**Work task**
Starting at the line with "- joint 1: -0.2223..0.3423" and going on through the line with "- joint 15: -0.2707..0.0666", reproduce each line in the records below exactly and nothing more.

**Exercise input**
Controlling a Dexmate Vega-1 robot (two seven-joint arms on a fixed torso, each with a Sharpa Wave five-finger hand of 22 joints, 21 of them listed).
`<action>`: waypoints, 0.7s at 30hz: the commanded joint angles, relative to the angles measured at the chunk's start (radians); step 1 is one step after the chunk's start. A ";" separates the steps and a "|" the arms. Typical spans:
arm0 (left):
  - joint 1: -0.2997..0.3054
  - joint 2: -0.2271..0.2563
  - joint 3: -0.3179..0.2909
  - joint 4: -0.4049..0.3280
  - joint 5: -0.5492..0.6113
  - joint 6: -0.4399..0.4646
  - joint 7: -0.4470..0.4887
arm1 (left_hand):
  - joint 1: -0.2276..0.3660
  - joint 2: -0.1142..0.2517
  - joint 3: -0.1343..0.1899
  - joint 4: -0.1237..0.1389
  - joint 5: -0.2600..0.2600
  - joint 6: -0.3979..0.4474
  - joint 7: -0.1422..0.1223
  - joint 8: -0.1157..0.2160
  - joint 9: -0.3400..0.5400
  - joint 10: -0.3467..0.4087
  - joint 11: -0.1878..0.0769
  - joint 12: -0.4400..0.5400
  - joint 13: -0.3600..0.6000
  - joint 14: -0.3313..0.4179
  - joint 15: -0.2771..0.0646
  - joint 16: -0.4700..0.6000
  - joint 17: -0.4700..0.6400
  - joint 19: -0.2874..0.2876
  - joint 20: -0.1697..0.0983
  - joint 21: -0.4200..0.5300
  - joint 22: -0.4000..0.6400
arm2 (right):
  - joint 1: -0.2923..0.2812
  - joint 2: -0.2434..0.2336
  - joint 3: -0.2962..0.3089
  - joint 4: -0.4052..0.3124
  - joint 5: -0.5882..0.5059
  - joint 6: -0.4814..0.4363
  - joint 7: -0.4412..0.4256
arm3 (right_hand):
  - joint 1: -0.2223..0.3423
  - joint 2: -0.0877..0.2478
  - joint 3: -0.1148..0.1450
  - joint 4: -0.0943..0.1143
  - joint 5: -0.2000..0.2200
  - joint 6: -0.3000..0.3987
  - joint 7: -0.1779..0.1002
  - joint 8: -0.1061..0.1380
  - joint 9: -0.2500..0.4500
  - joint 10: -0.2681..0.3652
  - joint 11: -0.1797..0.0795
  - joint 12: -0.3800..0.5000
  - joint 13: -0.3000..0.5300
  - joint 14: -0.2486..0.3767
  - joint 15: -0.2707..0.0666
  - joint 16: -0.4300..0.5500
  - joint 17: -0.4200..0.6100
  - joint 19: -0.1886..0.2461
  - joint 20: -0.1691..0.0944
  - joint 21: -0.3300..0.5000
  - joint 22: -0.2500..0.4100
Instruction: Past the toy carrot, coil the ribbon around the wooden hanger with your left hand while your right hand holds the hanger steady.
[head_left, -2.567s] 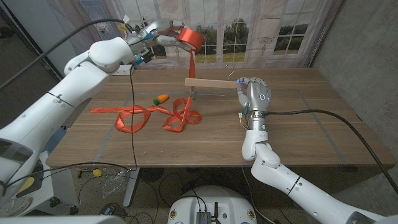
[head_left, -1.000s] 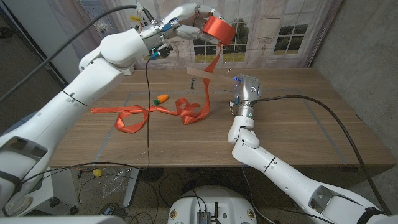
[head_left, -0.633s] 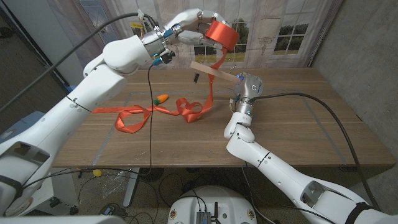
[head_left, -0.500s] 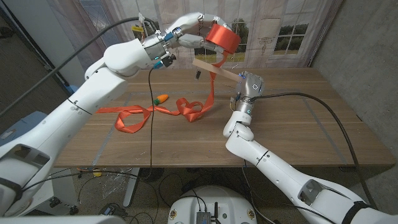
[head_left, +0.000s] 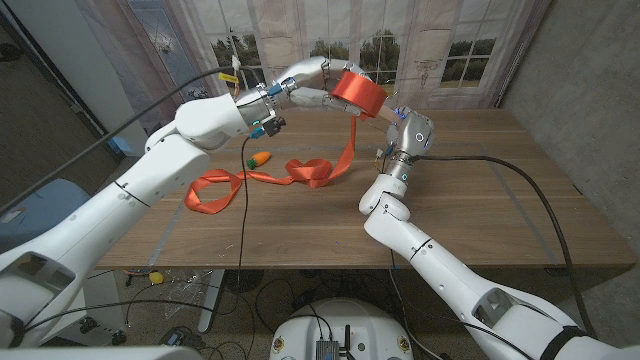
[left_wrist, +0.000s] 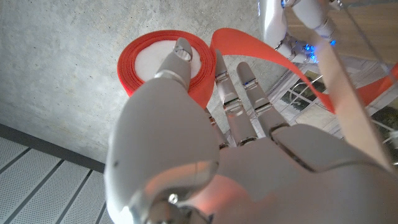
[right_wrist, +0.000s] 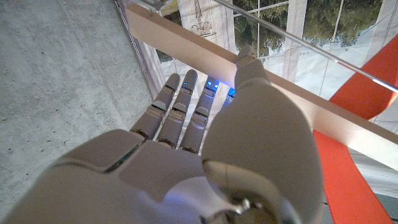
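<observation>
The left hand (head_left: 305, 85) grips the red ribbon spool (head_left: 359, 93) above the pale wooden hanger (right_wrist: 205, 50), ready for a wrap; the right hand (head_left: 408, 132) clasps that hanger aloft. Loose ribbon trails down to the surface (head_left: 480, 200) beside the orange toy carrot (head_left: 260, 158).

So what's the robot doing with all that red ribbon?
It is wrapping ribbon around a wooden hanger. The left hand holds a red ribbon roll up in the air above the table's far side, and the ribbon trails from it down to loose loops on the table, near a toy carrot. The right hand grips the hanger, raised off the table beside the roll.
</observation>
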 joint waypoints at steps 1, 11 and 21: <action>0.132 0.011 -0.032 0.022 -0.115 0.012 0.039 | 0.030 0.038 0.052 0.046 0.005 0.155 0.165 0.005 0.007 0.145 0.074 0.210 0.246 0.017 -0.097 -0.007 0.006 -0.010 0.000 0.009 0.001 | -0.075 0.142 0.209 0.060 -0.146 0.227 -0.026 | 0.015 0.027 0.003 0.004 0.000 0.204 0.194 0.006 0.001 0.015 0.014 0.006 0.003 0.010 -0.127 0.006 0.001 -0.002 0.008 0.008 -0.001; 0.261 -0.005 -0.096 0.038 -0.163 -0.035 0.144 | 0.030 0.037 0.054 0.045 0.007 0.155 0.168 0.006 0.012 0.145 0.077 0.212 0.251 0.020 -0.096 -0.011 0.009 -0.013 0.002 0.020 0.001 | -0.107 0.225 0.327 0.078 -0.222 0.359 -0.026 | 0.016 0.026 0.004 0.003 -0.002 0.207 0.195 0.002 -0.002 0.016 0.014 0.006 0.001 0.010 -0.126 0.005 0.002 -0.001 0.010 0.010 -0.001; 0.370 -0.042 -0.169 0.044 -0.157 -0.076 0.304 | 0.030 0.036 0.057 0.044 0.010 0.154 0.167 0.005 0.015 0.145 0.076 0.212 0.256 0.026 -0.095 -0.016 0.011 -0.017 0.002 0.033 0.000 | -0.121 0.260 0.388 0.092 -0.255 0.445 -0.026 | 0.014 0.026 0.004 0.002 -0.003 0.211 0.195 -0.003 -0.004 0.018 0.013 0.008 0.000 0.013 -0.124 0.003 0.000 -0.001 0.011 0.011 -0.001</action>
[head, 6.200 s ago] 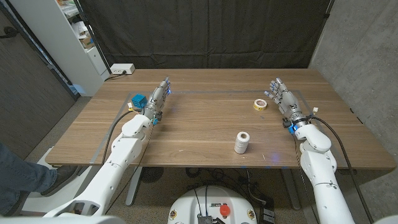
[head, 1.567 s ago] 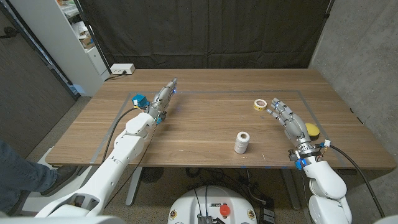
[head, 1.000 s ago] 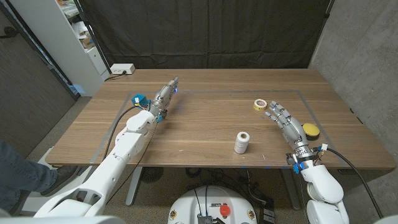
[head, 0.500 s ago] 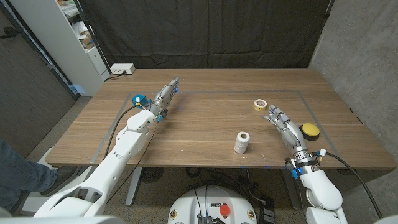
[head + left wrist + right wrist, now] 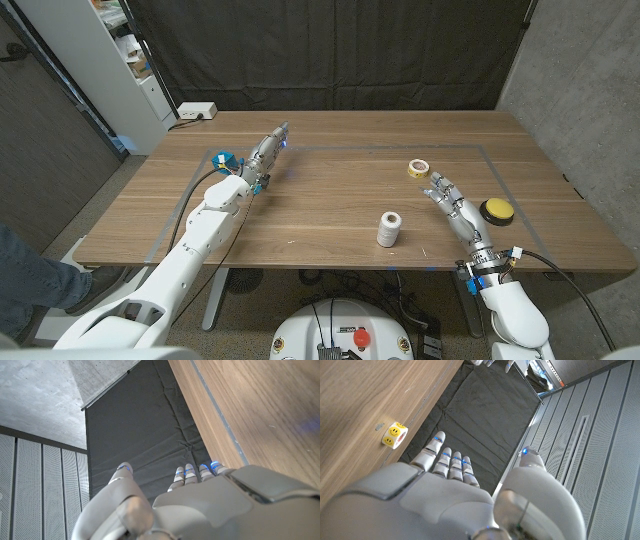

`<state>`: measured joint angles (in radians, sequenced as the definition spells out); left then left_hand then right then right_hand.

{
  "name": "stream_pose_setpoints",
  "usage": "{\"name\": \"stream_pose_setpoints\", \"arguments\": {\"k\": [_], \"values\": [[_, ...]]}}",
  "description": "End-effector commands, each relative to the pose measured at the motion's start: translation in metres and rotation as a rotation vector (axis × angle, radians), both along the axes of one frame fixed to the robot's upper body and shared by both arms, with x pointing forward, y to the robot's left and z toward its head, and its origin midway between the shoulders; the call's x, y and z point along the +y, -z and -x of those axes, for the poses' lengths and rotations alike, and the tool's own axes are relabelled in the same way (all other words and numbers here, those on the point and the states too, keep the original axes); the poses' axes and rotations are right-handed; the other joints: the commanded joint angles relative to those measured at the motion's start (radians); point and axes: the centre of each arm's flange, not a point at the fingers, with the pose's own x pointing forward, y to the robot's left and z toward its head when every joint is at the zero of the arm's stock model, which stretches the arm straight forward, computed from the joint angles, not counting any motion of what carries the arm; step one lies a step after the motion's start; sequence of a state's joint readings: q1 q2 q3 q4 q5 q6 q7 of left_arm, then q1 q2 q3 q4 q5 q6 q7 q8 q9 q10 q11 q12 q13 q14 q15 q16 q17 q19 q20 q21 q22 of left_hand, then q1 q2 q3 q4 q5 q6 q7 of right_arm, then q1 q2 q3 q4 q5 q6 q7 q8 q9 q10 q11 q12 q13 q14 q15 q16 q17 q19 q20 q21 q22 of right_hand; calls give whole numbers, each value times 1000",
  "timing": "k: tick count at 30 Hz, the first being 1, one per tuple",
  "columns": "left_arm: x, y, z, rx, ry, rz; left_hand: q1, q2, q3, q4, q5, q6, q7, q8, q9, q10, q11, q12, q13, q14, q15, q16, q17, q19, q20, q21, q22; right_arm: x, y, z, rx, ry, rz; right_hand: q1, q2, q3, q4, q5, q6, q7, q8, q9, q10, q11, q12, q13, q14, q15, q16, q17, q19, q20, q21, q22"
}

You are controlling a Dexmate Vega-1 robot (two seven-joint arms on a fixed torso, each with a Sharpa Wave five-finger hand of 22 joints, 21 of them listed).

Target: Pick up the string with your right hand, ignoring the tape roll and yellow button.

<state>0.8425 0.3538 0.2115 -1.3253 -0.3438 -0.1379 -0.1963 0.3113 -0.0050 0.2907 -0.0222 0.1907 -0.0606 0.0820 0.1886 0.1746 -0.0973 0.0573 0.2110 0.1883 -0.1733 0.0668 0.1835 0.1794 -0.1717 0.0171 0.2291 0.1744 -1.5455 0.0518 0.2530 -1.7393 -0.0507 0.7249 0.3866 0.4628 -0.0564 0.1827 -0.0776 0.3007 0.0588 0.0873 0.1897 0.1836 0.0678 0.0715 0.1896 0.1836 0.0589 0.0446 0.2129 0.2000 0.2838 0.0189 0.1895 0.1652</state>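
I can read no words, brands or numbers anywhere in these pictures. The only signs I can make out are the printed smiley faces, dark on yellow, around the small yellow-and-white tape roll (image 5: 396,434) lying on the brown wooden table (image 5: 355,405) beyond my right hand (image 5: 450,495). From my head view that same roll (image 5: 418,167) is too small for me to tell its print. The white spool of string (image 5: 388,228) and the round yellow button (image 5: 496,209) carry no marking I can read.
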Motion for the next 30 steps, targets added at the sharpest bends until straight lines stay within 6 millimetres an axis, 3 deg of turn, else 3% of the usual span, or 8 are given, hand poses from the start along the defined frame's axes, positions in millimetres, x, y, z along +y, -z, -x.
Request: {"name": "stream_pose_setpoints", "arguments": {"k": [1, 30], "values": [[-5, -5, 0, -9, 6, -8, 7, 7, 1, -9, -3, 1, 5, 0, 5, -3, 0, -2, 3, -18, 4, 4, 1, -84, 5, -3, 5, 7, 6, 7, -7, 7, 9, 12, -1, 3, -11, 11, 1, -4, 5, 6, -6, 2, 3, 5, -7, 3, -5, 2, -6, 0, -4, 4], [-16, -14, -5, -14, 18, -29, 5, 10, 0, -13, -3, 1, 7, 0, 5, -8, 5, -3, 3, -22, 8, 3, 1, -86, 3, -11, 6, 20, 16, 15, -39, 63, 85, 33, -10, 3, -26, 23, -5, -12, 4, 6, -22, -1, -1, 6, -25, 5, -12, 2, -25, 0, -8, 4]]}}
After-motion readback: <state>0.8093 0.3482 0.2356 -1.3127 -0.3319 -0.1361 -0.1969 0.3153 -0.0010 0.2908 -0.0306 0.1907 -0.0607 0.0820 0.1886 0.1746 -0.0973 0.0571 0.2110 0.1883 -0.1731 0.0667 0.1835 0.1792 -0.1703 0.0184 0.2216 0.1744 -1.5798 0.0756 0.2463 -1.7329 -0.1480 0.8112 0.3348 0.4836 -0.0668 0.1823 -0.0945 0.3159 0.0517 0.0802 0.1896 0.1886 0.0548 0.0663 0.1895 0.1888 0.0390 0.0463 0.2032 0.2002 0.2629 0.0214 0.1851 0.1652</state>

**Answer space**
  - joint 1: -0.2223..0.3423
  - joint 2: -0.0877..0.2478
  - joint 3: -0.1148..0.1450
  - joint 4: -0.0943..0.1143
  - joint 5: -0.2000..0.2200
  - joint 6: -0.3000..0.3987
  - joint 7: -0.1779..0.1002
  - joint 8: -0.1061..0.1380
  - joint 9: -0.2500..0.4500
  - joint 10: -0.2681..0.3652
  - joint 11: -0.1797..0.0795
  - joint 12: -0.3800..0.5000
  - joint 13: -0.3000..0.5300
  - joint 14: -0.2486..0.3767
  - joint 15: -0.2707..0.0666

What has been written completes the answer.